### WHAT TO DO
Copy each line below without leaving any out.

### DATA IN THIS EXERCISE
● ● ●
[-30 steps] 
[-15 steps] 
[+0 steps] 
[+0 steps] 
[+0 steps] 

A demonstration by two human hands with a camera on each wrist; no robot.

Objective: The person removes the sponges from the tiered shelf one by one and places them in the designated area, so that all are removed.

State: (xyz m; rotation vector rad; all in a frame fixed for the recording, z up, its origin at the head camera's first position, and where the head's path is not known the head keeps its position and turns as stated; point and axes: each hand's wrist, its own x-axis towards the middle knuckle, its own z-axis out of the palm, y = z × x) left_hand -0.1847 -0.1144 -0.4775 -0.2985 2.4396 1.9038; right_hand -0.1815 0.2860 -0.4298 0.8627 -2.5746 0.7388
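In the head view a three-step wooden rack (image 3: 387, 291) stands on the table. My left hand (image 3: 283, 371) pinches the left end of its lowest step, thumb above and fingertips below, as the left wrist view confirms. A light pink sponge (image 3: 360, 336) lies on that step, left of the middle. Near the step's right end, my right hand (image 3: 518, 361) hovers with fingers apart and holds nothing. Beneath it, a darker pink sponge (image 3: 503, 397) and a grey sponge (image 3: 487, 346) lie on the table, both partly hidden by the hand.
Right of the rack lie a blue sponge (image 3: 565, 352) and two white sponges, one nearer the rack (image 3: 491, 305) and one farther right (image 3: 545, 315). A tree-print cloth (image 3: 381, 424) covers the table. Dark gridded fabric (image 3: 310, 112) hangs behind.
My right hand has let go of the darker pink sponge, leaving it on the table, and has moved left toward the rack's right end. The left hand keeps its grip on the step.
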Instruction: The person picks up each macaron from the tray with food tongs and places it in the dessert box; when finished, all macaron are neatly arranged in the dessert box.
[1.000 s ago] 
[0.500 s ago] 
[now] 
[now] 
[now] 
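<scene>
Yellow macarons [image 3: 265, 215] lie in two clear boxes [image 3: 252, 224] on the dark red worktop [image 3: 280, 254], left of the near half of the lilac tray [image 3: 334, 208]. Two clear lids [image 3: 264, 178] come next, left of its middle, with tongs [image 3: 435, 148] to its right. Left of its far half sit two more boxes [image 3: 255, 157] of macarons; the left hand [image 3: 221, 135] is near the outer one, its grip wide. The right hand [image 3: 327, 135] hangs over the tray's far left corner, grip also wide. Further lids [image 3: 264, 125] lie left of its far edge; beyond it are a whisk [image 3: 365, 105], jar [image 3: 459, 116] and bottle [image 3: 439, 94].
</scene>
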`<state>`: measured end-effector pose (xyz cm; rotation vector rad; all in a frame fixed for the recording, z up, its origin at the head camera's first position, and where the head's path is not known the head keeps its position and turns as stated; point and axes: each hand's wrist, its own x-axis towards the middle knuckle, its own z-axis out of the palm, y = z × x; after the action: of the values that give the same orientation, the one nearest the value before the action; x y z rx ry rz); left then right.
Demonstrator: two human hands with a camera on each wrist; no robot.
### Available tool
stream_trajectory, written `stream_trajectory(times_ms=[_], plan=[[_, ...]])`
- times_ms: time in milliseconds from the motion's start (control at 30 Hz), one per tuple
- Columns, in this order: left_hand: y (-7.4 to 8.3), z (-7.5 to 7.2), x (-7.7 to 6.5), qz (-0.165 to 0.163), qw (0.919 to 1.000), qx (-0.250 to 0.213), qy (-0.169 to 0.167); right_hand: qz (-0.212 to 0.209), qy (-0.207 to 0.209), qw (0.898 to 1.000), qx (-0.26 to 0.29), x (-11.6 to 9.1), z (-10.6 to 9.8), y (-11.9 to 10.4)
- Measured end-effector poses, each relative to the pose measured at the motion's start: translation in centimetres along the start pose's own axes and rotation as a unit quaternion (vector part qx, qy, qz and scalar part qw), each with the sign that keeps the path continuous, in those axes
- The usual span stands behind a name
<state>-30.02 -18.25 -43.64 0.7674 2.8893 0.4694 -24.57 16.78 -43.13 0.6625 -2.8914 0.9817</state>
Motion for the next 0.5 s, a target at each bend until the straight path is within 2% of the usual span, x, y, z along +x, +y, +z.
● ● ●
### RESULT
[-30 steps] 
[-15 steps] 
[+0 steps] 
[+0 steps] 
[+0 steps] 

A demonstration by two human hands with a camera on each wrist; no robot.

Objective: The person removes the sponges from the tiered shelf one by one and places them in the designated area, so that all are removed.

State: (xyz m; rotation vector rad; all in a frame fixed for the recording, z up, its origin at the head camera's first position, and where the head's path is not known the head keeps its position and turns as stated; point and axes: each hand's wrist, its own x-axis towards the middle knuckle, its own z-axis out of the palm, y = z × x) left_hand -0.1847 -0.1144 -0.4775 -0.2985 2.4396 1.9038; right_hand -0.1815 0.2860 -0.4298 0.8627 -2.5746 0.7388
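In the head view a three-step wooden rack (image 3: 387, 291) stands on the table. My left hand (image 3: 283, 371) pinches the left end of its lowest step, thumb above and fingertips below, as the left wrist view confirms. A light pink sponge (image 3: 360, 336) lies on that step, left of the middle. Near the step's right end, my right hand (image 3: 518, 361) hovers with fingers apart and holds nothing. Beneath it, a darker pink sponge (image 3: 503, 397) and a grey sponge (image 3: 487, 346) lie on the table, both partly hidden by the hand.
Right of the rack lie a blue sponge (image 3: 565, 352) and two white sponges, one nearer the rack (image 3: 491, 305) and one farther right (image 3: 545, 315). A tree-print cloth (image 3: 381, 424) covers the table. Dark gridded fabric (image 3: 310, 112) hangs behind.
My right hand has let go of the darker pink sponge, leaving it on the table, and has moved left toward the rack's right end. The left hand keeps its grip on the step.
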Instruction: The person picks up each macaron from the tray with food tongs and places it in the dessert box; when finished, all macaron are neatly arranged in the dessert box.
[1.000 s ago] 
[0.500 s ago] 
[now] 
[now] 
[now] 
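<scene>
Yellow macarons [image 3: 265, 215] lie in two clear boxes [image 3: 252, 224] on the dark red worktop [image 3: 280, 254], left of the near half of the lilac tray [image 3: 334, 208]. Two clear lids [image 3: 264, 178] come next, left of its middle, with tongs [image 3: 435, 148] to its right. Left of its far half sit two more boxes [image 3: 255, 157] of macarons; the left hand [image 3: 221, 135] is near the outer one, its grip wide. The right hand [image 3: 327, 135] hangs over the tray's far left corner, grip also wide. Further lids [image 3: 264, 125] lie left of its far edge; beyond it are a whisk [image 3: 365, 105], jar [image 3: 459, 116] and bottle [image 3: 439, 94].
</scene>
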`<state>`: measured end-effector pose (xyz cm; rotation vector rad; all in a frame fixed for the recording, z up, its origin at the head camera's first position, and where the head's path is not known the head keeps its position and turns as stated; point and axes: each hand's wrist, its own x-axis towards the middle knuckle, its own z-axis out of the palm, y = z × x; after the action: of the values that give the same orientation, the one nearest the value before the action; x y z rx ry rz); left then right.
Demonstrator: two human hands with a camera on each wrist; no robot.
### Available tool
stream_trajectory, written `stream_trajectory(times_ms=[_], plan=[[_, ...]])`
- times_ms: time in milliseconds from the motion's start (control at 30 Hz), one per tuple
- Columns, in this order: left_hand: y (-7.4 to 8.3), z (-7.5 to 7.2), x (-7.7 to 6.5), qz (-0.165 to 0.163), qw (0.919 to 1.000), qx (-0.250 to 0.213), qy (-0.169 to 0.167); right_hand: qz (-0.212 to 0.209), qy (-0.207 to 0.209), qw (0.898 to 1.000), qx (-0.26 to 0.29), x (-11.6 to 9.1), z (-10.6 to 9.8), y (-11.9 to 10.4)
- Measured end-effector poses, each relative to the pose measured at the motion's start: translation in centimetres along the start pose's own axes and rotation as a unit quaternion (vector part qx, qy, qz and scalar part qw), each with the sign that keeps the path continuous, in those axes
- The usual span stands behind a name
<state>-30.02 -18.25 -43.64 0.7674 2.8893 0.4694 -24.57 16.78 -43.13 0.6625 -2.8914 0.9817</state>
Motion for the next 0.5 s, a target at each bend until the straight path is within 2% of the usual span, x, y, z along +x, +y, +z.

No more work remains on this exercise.